**Aim of the exercise:** Below are the records; restate all of them exactly.

**Data extract:**

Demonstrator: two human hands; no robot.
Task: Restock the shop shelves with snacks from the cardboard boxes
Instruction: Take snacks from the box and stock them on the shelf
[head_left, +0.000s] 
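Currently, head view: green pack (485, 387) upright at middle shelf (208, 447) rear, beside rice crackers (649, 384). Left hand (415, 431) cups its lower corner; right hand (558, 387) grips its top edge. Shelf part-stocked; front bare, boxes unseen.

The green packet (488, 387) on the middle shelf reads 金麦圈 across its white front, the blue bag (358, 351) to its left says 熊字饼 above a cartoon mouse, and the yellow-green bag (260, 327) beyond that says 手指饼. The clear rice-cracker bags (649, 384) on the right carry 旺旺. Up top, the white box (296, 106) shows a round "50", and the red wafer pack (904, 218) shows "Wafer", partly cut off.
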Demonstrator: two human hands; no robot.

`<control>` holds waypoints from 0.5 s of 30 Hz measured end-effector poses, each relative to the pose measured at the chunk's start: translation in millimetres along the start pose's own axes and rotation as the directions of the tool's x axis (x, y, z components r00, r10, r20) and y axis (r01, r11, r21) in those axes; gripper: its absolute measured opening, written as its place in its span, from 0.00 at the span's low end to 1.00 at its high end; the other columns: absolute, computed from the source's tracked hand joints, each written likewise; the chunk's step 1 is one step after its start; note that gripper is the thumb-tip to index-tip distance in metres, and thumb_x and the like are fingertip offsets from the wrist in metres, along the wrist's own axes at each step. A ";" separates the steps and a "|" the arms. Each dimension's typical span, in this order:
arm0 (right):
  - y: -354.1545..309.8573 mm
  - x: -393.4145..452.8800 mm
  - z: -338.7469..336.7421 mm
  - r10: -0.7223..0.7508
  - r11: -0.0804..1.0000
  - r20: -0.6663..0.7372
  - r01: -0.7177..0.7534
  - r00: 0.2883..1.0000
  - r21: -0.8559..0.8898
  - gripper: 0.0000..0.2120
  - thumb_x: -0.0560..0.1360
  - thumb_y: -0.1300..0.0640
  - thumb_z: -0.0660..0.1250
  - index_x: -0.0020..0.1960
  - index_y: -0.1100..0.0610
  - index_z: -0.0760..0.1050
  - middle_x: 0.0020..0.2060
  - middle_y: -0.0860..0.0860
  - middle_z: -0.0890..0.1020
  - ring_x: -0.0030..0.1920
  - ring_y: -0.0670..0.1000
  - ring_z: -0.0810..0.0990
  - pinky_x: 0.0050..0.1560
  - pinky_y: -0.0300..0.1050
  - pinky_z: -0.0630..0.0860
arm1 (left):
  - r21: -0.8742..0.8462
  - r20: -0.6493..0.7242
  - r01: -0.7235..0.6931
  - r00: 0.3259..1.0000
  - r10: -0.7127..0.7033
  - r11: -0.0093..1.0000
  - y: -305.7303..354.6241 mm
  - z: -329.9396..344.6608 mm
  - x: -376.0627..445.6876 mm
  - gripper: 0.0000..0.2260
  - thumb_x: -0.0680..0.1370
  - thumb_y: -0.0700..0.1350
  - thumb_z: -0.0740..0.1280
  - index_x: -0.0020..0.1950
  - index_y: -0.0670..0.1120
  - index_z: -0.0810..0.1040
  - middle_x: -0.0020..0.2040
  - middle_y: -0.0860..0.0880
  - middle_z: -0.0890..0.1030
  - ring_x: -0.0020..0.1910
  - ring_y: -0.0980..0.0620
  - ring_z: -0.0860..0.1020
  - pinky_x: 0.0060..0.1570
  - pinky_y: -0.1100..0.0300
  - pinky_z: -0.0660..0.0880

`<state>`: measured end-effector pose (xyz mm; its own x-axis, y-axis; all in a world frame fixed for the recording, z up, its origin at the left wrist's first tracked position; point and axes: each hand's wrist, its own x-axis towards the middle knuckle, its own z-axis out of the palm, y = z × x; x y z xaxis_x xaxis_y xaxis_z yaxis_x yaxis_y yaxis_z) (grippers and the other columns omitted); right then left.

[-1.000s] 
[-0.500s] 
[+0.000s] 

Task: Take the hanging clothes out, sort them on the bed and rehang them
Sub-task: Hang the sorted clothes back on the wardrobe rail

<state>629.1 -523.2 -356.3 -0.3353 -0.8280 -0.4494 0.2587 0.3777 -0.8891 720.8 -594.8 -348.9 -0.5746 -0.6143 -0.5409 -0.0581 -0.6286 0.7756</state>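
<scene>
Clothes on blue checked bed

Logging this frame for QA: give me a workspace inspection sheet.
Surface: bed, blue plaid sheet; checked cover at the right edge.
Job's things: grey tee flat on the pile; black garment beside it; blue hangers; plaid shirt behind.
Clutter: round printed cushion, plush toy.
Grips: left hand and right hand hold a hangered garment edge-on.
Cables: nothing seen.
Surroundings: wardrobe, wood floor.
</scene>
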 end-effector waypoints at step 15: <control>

**Written reply:**
Demonstrator: two human hands; no robot.
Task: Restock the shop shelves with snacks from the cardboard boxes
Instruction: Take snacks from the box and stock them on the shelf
[head_left, +0.000s] 
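Currently, head view: green pack (485, 387) upright at middle shelf (208, 447) rear, beside rice crackers (649, 384). Left hand (415, 431) cups its lower corner; right hand (558, 387) grips its top edge. Shelf part-stocked; front bare, boxes unseen.

The green packet (488, 387) on the middle shelf reads 金麦圈 across its white front, the blue bag (358, 351) to its left says 熊字饼 above a cartoon mouse, and the yellow-green bag (260, 327) beyond that says 手指饼. The clear rice-cracker bags (649, 384) on the right carry 旺旺. Up top, the white box (296, 106) shows a round "50", and the red wafer pack (904, 218) shows "Wafer", partly cut off.
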Demonstrator: two human hands; no robot.

`<control>` holds waypoints from 0.5 s of 30 Hz measured end-effector poses, each relative to the pose measured at the chunk's start: translation in millimetres along the start pose's own axes and rotation as the directions of the tool's x axis (x, y, z components r00, r10, r20) and y axis (r01, r11, r21) in those axes; gripper: its absolute measured opening, written as its place in its span, from 0.00 at the span's low end to 1.00 at its high end; the other columns: absolute, computed from the source's tracked hand joints, each written likewise; the chunk's step 1 is one step after its start; note that gripper is the thumb-tip to index-tip distance in metres, and thumb_x and the like are fingertip offsets from the wrist in metres, along the wrist's own axes at each step. A ";" separates the steps and a "|" the arms. Each dimension's typical span, in this order:
arm0 (right):
  - y: -354.1545..309.8573 mm
  - x: -393.4145..452.8800 mm
  - z: -338.7469..336.7421 mm
  - r10: -0.7223..0.7508
  - r11: -0.0804..1.0000
  - r20: -0.6663..0.7372
  - r01: -0.7177..0.7534
  - r00: 0.2883..1.0000
  - r21: -0.8559..0.8898
  - gripper: 0.0000..0.2120
  - thumb_x: -0.0560..0.1360
  - thumb_y: -0.1300..0.0640
  - thumb_z: -0.0660..0.1250
  - index_x: -0.0020..0.1960
  - index_y: -0.1100..0.0610
  - index_z: -0.0760..0.1050
  - middle_x: 0.0020..0.2060
  - middle_y: -0.0860..0.0860
  - middle_z: -0.0890..0.1020
  - ring_x: -0.0030..0.1920
  - ring_y: -0.0670..0.1000
  - ring_z: -0.0810..0.0990
  - pinky_x: 0.0050..0.1560
  - pinky_y: -0.0300..0.1050
  - pinky_z: -0.0630..0.0860
arm1 (left):
  - r21: -0.8742..0.8462
  - r20: -0.6493..0.7242
  - r01: -0.7235..0.6931
  - r00: 0.3259..1.0000
  - r10: -0.7127..0.7033
  - r11: -0.0093..1.0000
  - y: -305.7303..354.6241 mm
  - z: -329.9396..344.6608 mm
  - x: -376.0627..445.6876 mm
  - gripper: 0.0000..0.2260
  - thumb_x: -0.0680..0.1370
  - thumb_y: -0.0700..0.1350
  - thumb_z: -0.0740..0.1280
  - index_x: -0.0020..0.1950
  - index_y: -0.0670..0.1120
  - index_z: -0.0810..0.1040
  - middle_x: -0.0020..0.2040
  - middle_y: -0.0860..0.0880
  - middle_z: -0.0890..0.1030
  - ring_x: -0.0020..0.1910
  - ring_y: -0.0980..0.0620
  - ring_z: -0.0860..0.1020
  - pinky_x: 0.0060..0.1570
  - pinky_y: -0.1100..0.0300
  - pinky_z: -0.0660..0.0880

`<state>`: measured end-effector pose (xyz mm; its own x-axis, y-axis; all in a world frame fixed for the recording, z up, its origin at the left wrist's first tracked position; point and axes: each hand's wrist, its own x-axis towards the middle knuckle, its own z-axis out of the palm, y = z × x; x y z xaxis_x xaxis_y xaxis_z yaxis_x yaxis_y yaxis_z) (grippers and the other columns omitted); right then left.

[-1.000s] 
[-0.500s] 
[+0.000s] 

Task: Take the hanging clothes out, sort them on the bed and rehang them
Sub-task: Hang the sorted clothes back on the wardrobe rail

<state>629.1 -523.2 -356.3 -0.3353 -0.8280 -0.4494 0.2587 0.3777 -0.8891 720.8 -594.8 -348.9 -0.5746 -0.6143 -0.5409 -0.0581 -0.6286 0.7756</state>
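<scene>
Clothes on blue checked bed

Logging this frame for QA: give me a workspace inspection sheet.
Surface: bed, blue plaid sheet; checked cover at the right edge.
Job's things: grey tee flat on the pile; black garment beside it; blue hangers; plaid shirt behind.
Clutter: round printed cushion, plush toy.
Grips: left hand and right hand hold a hangered garment edge-on.
Cables: nothing seen.
Surroundings: wardrobe, wood floor.
</scene>
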 end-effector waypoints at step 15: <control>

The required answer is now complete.